En gran medida, las mujeres han sido también las más impactadas por los cierres de guarderías y escuelas. No creo que nadie se sorprenda por los datos que muestran que las mujeres son las que más tiempo dedican a la casa y al cuidado de los hijos. Esto no cambió durante el confinamiento del año pasado, según un análisis del Observatorio social de La Caixa. Aunque en España las escuelas volvieron a abrir tras el verano, las familias siguen a la merced de las cuarentenas o cierres por detección de casos de COVID-19 en las aulas. Datos y estudios de Estados Unidos indican que las madres son las más expuestas a la falta de opciones para el cuidado de los hijos: reducen sus horas de trabajo (o dimiten), incluso cuando están trabajando desde casa, para poder ocuparse de los niños.

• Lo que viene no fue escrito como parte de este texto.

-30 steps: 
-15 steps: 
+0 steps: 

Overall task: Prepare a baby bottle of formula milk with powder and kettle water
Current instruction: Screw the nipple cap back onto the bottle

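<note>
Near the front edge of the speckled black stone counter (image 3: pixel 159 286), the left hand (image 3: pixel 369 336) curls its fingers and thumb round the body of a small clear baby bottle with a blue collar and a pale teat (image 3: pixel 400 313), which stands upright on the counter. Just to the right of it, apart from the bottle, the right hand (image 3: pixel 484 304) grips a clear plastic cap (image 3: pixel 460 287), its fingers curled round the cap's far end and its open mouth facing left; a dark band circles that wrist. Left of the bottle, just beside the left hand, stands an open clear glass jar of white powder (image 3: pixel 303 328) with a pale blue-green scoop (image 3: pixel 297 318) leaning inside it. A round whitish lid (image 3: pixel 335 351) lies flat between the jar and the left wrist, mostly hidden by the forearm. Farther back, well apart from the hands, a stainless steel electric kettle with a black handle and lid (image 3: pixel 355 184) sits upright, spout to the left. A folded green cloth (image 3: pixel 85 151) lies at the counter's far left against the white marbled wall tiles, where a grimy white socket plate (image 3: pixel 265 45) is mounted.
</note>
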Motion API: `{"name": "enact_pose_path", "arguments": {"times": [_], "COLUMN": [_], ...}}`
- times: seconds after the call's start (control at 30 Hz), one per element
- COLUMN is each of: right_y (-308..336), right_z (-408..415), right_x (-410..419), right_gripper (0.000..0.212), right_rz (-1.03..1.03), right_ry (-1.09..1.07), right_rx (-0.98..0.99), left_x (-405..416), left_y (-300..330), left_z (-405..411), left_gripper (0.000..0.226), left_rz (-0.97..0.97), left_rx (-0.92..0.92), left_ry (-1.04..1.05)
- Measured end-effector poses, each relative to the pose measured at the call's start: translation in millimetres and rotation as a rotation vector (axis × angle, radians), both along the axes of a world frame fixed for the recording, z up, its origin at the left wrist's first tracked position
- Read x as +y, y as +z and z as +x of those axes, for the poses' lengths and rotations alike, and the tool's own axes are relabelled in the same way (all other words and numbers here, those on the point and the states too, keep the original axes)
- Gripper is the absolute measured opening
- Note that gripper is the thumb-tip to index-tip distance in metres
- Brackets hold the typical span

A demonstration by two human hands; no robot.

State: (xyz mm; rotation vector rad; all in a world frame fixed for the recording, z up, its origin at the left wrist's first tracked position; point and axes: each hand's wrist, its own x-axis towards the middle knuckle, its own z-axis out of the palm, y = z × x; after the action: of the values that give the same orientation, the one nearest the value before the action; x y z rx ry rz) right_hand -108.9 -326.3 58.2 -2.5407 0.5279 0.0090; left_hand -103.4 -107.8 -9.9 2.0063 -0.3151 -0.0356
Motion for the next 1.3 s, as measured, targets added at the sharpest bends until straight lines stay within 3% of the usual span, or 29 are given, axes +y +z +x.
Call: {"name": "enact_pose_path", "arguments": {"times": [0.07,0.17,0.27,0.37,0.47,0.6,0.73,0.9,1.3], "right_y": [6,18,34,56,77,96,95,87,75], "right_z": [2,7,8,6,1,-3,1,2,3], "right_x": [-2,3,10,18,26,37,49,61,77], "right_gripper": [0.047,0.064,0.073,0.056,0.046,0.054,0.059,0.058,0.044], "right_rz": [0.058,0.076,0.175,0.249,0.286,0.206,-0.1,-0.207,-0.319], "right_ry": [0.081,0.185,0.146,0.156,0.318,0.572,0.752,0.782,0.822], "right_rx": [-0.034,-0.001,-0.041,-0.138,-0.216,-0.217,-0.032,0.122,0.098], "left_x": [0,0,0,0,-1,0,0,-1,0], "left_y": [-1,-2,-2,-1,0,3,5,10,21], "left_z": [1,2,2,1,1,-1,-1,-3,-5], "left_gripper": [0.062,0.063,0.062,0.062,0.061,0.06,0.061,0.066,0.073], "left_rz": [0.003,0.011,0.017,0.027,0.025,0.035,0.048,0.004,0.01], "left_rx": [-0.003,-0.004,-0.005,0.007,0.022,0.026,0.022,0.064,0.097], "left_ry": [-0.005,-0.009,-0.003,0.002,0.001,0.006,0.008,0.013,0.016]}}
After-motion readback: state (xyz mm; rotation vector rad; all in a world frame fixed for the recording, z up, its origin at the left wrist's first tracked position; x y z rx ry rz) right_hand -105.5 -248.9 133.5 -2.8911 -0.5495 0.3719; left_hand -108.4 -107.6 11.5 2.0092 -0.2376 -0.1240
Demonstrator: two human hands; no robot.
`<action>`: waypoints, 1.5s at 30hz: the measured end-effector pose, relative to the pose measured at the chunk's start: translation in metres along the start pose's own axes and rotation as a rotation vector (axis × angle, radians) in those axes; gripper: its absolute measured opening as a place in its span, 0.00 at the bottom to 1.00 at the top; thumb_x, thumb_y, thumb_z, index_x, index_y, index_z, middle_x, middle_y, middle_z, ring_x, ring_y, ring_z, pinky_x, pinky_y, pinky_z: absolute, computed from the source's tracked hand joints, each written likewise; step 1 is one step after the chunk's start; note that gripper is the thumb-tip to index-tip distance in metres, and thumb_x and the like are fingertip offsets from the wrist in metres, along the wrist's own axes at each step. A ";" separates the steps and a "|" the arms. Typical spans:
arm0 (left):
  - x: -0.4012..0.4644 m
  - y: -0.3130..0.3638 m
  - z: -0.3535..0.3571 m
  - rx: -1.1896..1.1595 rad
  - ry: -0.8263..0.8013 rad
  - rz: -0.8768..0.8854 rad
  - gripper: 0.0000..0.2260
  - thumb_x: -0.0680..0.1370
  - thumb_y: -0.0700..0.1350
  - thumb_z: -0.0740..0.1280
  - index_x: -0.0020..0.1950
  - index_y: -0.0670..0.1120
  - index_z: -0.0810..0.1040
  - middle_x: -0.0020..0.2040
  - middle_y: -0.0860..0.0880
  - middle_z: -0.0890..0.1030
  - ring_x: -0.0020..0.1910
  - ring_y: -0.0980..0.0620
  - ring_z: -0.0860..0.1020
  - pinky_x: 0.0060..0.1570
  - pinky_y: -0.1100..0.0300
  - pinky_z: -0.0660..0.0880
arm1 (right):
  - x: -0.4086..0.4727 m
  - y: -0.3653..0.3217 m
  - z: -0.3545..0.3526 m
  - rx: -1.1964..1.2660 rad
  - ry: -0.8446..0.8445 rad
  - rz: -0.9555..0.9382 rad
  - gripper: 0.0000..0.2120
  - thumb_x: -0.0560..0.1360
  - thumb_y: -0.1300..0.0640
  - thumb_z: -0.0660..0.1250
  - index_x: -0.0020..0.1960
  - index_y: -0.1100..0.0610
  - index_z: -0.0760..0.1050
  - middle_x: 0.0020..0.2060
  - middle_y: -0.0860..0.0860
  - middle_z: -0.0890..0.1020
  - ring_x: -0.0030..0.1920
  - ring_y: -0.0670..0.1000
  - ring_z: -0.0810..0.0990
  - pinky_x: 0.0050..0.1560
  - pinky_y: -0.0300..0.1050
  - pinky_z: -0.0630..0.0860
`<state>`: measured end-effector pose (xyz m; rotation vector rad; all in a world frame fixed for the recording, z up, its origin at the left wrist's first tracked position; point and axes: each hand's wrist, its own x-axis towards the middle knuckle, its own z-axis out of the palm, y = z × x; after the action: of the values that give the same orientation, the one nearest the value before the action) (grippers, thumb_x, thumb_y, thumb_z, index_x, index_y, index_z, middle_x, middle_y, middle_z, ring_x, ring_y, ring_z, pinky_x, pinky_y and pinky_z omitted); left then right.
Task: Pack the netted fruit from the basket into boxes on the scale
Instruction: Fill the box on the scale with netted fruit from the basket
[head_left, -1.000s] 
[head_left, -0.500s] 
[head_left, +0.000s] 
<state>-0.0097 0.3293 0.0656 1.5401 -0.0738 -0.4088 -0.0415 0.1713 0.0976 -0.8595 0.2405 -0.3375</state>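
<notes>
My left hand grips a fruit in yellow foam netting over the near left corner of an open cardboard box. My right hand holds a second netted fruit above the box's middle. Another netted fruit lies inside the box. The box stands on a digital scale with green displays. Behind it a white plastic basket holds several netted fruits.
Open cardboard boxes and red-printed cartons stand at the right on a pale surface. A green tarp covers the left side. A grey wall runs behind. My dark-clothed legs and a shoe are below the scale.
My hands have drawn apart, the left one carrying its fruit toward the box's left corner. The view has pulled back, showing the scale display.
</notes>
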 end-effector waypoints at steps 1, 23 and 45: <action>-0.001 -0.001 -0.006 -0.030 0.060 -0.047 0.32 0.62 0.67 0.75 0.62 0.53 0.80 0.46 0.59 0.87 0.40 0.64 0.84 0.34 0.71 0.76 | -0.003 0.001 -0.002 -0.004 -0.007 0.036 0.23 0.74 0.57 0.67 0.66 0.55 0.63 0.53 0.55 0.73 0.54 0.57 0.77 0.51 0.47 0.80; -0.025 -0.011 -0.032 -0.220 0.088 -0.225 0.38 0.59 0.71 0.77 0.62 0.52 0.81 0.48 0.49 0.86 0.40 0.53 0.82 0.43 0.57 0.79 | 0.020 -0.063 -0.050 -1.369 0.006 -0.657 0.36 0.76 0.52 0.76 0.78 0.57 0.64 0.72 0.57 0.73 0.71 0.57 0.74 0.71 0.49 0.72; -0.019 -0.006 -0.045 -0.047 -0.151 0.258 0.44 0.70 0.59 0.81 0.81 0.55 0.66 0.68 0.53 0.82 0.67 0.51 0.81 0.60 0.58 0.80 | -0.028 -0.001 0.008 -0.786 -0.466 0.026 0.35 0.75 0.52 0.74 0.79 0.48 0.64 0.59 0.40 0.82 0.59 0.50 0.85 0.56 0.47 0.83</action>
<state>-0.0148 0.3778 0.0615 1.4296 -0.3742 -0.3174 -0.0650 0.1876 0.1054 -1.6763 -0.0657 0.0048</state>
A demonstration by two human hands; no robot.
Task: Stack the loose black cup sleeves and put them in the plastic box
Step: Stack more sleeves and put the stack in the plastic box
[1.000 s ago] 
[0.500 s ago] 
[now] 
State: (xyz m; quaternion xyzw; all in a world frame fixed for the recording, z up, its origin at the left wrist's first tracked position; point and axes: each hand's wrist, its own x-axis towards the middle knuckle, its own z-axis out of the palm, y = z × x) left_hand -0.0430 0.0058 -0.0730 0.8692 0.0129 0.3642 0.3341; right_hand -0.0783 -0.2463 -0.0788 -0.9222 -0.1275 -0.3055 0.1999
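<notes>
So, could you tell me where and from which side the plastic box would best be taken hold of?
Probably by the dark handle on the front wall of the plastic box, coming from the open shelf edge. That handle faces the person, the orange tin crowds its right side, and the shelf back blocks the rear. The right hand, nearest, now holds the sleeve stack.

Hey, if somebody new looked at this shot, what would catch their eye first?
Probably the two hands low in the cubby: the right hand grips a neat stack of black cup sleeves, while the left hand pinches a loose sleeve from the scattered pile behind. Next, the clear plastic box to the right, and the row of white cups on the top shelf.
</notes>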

La combinación de normas sociales y la infraestructura del cuidado condicionan la participación de la mujer en el ecosistema del trabajo

No es nada nuevo. De hecho, la combinación de normas sociales (lo que se espera de la mujer –ya sea hija o madre) y la infraestructura de cuidados (guarderías, escuelas, disponibilidad de cuidadores) siguen condicionando las posibilidades que tienen las mujeres de ejercer un trabajo remunerado, y todo lo que ello conlleva en cuanto a su independencia económica, capacidad de desarrollo personal, e incluso la calidad de vida en la vejez (no olvidemos que las pensiones están relacionadas con lo que se ha cotizado). Por desgracia, parece que esta tendencia se ha acentuado, incluso, durante el último año, y lo más probable es que continúe tras el final (esperemos que próximo) de la pandemia y del confinamiento.

¿De qué normas sociales hablamos?

De aquellas que esperan que las mujeres, por virtud de su género, quieran y deban ser las que cuiden a los familiares que no pueden valerse por sí mismos, ya sean niños, ancianos u otros dependientes, y que sean ellas las que se ocupen de la casa. Esto último también se justifica muy a menudo porque “las mujeres se fijan más en el orden y la limpieza” –otra afirmación que se refugia más en normas sociales que en la realidad.

Recuerdo muy bien al compañero (joven!) de trabajo que justificaba que las madres fueran las que pasaran a trabajar a tiempo parcial porque ellas sentían más la necesidad de estar con los hijos que los padres; recuerdo también a aquel otro que alargaba sus jornadas para evitar estar en casa a la hora de bañar a los niños… Y recuerdo muchas veces el consejo que han dado tantas mujeres que han llegado a altos cargos sobre el factor que más ha pesado en su carrera: la elección de una pareja que comparta las cargas familiares y domésticas y les apoye en lo profesional.

Lo positivo, claro está, es que, poco a poco, las cosas van cambiando. Aunque los últimos datos son de 2009-2010, la Encuesta de Empleo del Tiempo del INE indica que, en siete años, el tiempo que los hombres dedicaban al hogar y familia aumentó, aunque seguía siendo menos de la mitad que el dedicado por las mujeres, que disminuyó un poco.

La situación de confinamiento también ha traído más tiempo de convivencia de los niños con sus padres.

Se piensa también que, quizás, el confinamiento haya dado más oportunidades a muchos padres de pasar más tiempo con sus hijos, y que ambos hayan apreciado este tiempo adicional. ¿Es posible que esto permita un mayor equilibrio entre responsabilidades familiares, domésticas y financieras? Quizás. Y eso sería, seguramente, muy bueno. Tras una pandemia que va a marcar la salud, sociedad y economía de gran parte del mundo, esto, al menos, sería algo muy bueno.